Ireland must confront broadband woes


31 Oct 2002

“Inadequate broadband infrastructure is eroding Ireland’s competitive position and impeding the development of a knowledge-based economy.” Had that been a motion at last week’s annual conference of IBEC’s Telecommunications and Internet Federation in Dublin, it would have been a one-sided debate because consensus was the order of the day.

Speaker after speaker extolled the virtues of a robust telecommunications infrastructure and widespread, cheap broadband internet access. Countless examples were given of how Ireland would be sucked down the economic plughole or relegated to the league of OECD (the Organisation for Economic Co-operation and Development) dunces unless it got its broadband act together.

Setting the tone was IDA chief executive Sean Dorgan (pictured) – the Alan Greenspan of Irish industrial policy – who outlined his blueprint for economic survival. This involves moving from a low-cost production-based to a high-value knowledge-based economy. “We are operating in a different competitive environment – we are competing against the advanced countries of the world, not the developing ones,” he said.

Endorsing the national spatial strategy, which aims to devolve industrial development from the capital to regional growth centres, he said that countrywide high-tech clusters in niches, such as, digital media and communications management software, would define the economic landscape of tomorrow. Enabling this vision, however, would require a superior telecoms infrastructure than we currently possess. Without world-class connectivity and physical infrastructure, without lower costs for internal telecoms traffic and without more choice of telecoms providers, investors would either stay away or pack up their bags and locate elsewhere, he warned.

William Burgess, chairman of IBM Ireland and the National Competitiveness Council (NCC), was even more blunt. Referring to the recent OECD report in which Ireland was ranked 15th out of 16 countries in terms of access to broadband, Burgess predicted dire consequences if Ireland didn’t rectify its broadband deficit. Unsurprisingly, the NCC, a body set up to advise the Government on competitiveness issues, had identified competition in the telecoms market, or lack thereof, as one of the key issues to be addressed. Burgess called for action on a number of fronts, including more competition to drive down ISDN costs, a review of DSL wholesale prices by the Office of the Director of Telecommunications Regulation (ODTR) and the transposition of the EU regulatory framework to Irish law so as to give greater enforcement powers and fine-levying ability to the ODTR.

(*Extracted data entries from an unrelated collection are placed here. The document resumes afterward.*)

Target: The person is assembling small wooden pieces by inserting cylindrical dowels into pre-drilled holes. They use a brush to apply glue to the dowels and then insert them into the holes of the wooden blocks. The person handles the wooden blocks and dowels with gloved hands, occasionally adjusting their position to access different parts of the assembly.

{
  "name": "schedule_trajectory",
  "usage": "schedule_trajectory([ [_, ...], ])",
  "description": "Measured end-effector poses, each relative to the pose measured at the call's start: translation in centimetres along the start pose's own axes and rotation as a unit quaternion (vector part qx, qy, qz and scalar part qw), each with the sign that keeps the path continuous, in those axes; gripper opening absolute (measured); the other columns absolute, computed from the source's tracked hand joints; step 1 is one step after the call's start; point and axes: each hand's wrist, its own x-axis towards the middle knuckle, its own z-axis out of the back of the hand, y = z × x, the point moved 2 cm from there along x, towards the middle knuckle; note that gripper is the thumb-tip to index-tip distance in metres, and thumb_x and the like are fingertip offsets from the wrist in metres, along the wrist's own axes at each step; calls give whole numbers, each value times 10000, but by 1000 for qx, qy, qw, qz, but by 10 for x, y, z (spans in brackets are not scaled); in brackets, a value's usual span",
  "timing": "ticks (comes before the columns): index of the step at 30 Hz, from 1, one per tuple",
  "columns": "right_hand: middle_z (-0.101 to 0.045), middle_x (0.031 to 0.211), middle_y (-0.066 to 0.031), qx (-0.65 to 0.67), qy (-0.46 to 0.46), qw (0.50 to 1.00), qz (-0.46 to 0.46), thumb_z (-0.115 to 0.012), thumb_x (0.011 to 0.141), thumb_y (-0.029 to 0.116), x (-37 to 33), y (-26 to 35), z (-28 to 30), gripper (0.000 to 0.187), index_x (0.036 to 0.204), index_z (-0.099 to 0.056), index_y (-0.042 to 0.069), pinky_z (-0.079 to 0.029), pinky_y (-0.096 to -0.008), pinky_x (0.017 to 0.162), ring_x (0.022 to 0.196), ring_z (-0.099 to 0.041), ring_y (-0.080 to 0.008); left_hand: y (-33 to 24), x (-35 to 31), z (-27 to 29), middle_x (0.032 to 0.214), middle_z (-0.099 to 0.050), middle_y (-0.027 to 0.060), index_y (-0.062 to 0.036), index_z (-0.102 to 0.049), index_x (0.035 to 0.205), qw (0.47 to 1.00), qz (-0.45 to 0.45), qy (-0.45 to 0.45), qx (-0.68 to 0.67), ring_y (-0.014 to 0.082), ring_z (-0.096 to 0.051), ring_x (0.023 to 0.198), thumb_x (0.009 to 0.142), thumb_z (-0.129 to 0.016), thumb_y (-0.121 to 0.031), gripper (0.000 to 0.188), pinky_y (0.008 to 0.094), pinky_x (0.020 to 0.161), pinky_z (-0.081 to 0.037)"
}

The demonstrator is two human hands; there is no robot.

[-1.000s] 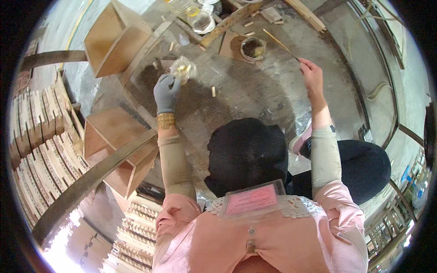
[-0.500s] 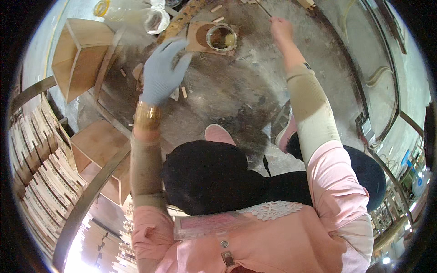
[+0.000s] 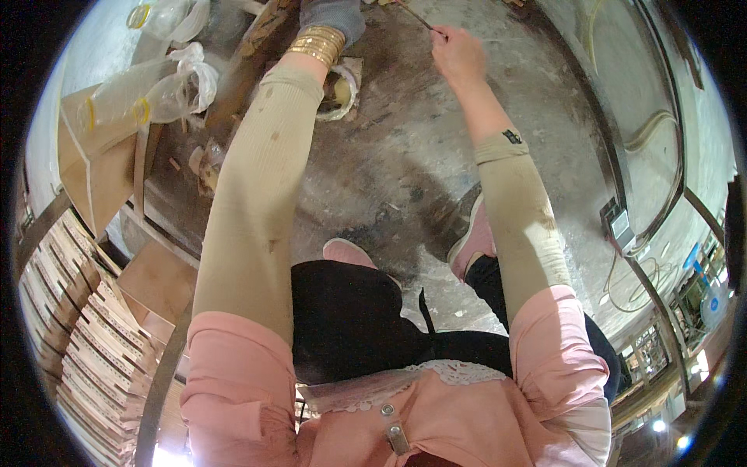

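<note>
My right hand [image 3: 459, 56] is bare, its fingers pinched round a thin dark stick [image 3: 415, 15] that slants up and left toward the top edge. What the stick ends in is hard to make out. My left hand [image 3: 334, 17] wears a grey-blue glove and reaches to the top edge, where its fingers are cut off from view. Below its wrist, partly behind my forearm, a round white-rimmed container [image 3: 352, 103] with something yellowish inside stands on a piece of cardboard [image 3: 354, 66].
Clear plastic bottles with yellow rims [image 3: 167, 97] lie at the upper left, above an open wooden box [image 3: 97, 179]. Rows of pale slotted wooden pieces [image 3: 101, 366] fill the lower left. A curved dark metal bar [image 3: 595, 117] runs along the right over a stained surface.
My left hand has gone forward and to the right, up to the top edge. My right hand, still pinching the stick, sits slightly more left. The whole view has shifted a little.
</note>
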Motion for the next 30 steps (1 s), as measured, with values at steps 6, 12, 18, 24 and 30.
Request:
schedule_trajectory([
  [6,-645,837,-89,-71,18,997,13,-550,807,335,7,-13,25,197,875,-645,176,-485,-433,672,804,-607,-312,-2,-1,1,1319,-424,61,-112,-458,1237,1000,16,-14,1,274,-419,1167,759,-447,-159,480,436,952,-337],
  [12,-643,810,-106,-52,27,998,34,-556,797,348,8,-27,33,232,834,-632,132,-466,-434,661,778,-602,-326,4,-2,-5,1199,-527,69,-135,-516,1170,998,2,-57,-25,273,-476,1096,758,-451,-172,419,457,917,-354],
  [18,-638,849,-142,81,61,994,38,-535,808,375,23,-18,19,297,914,-655,124,-457,-423,711,816,-586,-355,5,5,-12,1107,-581,109,-130,-479,1214,1000,9,18,1,285,-548,999,767,-442,-179,451,484,893,-359],
  [24,-640,874,-134,49,26,998,8,-543,795,396,25,-33,23,315,915,-668,134,-459,-416,722,829,-594,-339,0,4,-21,1166,-557,104,-127,-434,1261,997,17,-60,-39,295,-523,1069,785,-412,-176,479,488,932,-335],
  [30,-649,869,-113,5,-37,999,10,-568,778,368,19,-31,49,286,901,-678,134,-469,-388,719,824,-608,-306,5,6,-30,1183,-551,111,-121,-513,1191,992,6,-122,-28,295,-525,1077,804,-412,-175,403,445,930,-362],
])
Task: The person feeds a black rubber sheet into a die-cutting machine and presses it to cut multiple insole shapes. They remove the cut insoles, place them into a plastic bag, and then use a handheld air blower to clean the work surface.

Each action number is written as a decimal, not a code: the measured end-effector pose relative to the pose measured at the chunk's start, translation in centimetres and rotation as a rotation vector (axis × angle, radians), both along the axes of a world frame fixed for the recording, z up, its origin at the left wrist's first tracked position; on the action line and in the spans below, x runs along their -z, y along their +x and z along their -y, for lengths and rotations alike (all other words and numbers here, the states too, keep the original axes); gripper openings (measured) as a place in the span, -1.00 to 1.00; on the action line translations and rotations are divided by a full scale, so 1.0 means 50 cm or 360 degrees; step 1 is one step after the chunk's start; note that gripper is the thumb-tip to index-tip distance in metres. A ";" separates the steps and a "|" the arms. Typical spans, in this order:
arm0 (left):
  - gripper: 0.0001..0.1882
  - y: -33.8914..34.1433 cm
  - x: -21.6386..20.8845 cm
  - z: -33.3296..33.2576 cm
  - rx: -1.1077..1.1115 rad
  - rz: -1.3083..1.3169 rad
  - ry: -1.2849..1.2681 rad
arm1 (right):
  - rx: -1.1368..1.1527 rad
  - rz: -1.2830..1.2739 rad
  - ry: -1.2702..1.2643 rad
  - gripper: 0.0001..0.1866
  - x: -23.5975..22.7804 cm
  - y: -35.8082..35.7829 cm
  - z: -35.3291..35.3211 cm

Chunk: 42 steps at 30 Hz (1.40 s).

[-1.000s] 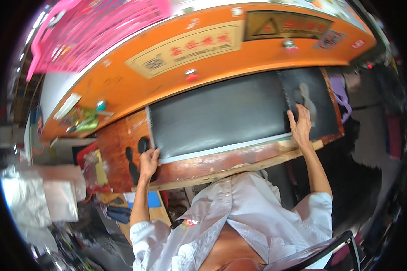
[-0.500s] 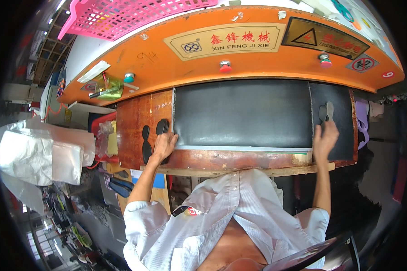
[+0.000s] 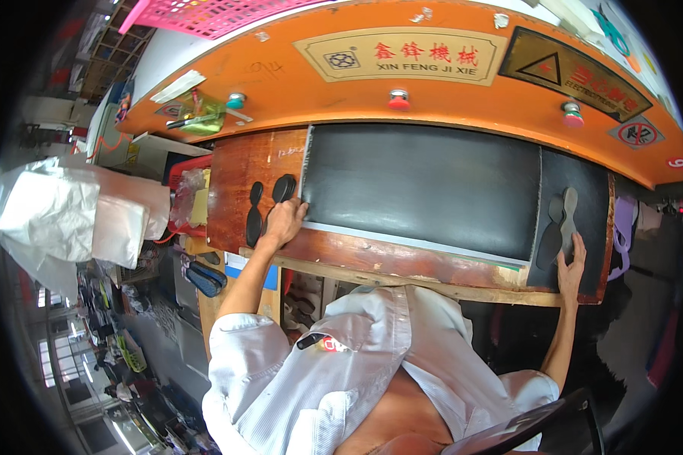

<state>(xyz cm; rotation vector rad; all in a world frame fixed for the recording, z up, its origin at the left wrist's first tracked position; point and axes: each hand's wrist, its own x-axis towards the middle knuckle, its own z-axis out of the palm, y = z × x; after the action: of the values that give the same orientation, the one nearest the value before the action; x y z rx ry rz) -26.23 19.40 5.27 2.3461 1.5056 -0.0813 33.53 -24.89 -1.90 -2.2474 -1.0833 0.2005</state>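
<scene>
On the left of the work table, my left hand [image 3: 285, 222] lies closed over the narrow middle of a stack of dark shoe-sole pieces [image 3: 284, 186], its thumb pointing toward the black sheet [image 3: 421, 189]. Left of it lies another dark sole piece [image 3: 255, 220], untouched. At the right end, my right hand [image 3: 573, 267] has its thumb and fingers on either side of the near end of a grey shoe-sole piece [image 3: 569, 210]. That piece partly covers a darker sole piece [image 3: 548, 246] on a black panel.
An orange machine beam [image 3: 281, 83] with coloured buttons spans the far side of the table. A pink basket [image 3: 205, 19] stands on top of it. Clear plastic bags [image 3: 61, 216] and a red bin [image 3: 180, 186] are at the left; a wooden strip [image 3: 402, 285] edges the near side.
My right hand has moved nearer to me and slightly right, uncovering more of the grey and dark sole pieces. My left hand stays at the stack. The whole view has shifted a little.
</scene>
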 end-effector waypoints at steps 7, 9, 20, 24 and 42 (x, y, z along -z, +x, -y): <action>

On a more strategic level, Burgess called for stronger Government leadership than had been in evidence of late and the creation of an e-ministry as a single point of responsibility within the Government for these matters. “There are two Government ministers at this conference,” he said referring to fellow speakers Ministers Mary Hanafin and Dermot Ahern, “surely that tells us something”.

The conference had been downbeat to that point but would the telecoms operators Eircom and Esat BT pull a rabbit out of the hat and offer hope for the future? In the current depressed climate, the theme of Philip Nolan’s conference address, ‘Towards a healthy telecoms sector’, seemed about as realistic as Osama Bin Laden heading to Florida on his holidays. The Eircom CEO said that the “flight of capital” from the telecoms sector was the biggest challenge it faced and would be a major drag on the ability of any telecom to invest in new services and infrastructure.

Echoing his rival’s analysis, Esat BT’s CEO Bill Murphy said ‘build it and they will come’ used to be the war cry of the sector, but not anymore. Cash-strapped operators are talking a new language. “As a telecom, we are saying to people, ‘where do you want broadband?’ and if enough of them come together in a community to make it economically viable, we will do it,” Murphy said. This strategy worked well in Cornwall in the UK where local communities, government and BT had all worked together to get the broadband service and the same could work in Ireland too, Murphy argued.

What Ireland’s main fixed-line operators were saying boiled down to one thing: we can only roll out broadband networks where it is profitable for us to do so, and at the moment, there are not too many places outside the main urban centres where this is the case. So, Mr Government, it’s over to you to make it happen.

This did not chime at all well with the views expressed earlier in the conference by Mary Hanafin TD, Government chief whip with special responsibility for the information society. She noted the Government had already spent €200m on bringing broadband to various regions, adding: “We are playing our part; the private sector needs to play its part.”

If there was a suggestion of an impasse between the Government and industry on the provision of broadband, the closing speaker Dermot Ahern TD, Minister for Communications, wasn’t listening. Determined to end the event on a high note, the Minister announced a new policy directive recommending the introduction of flat-rate always-on internet access and promising that the Commission of Communications Regulations – the long-awaited successor to the ODTR – would be convened “very, very shortly”.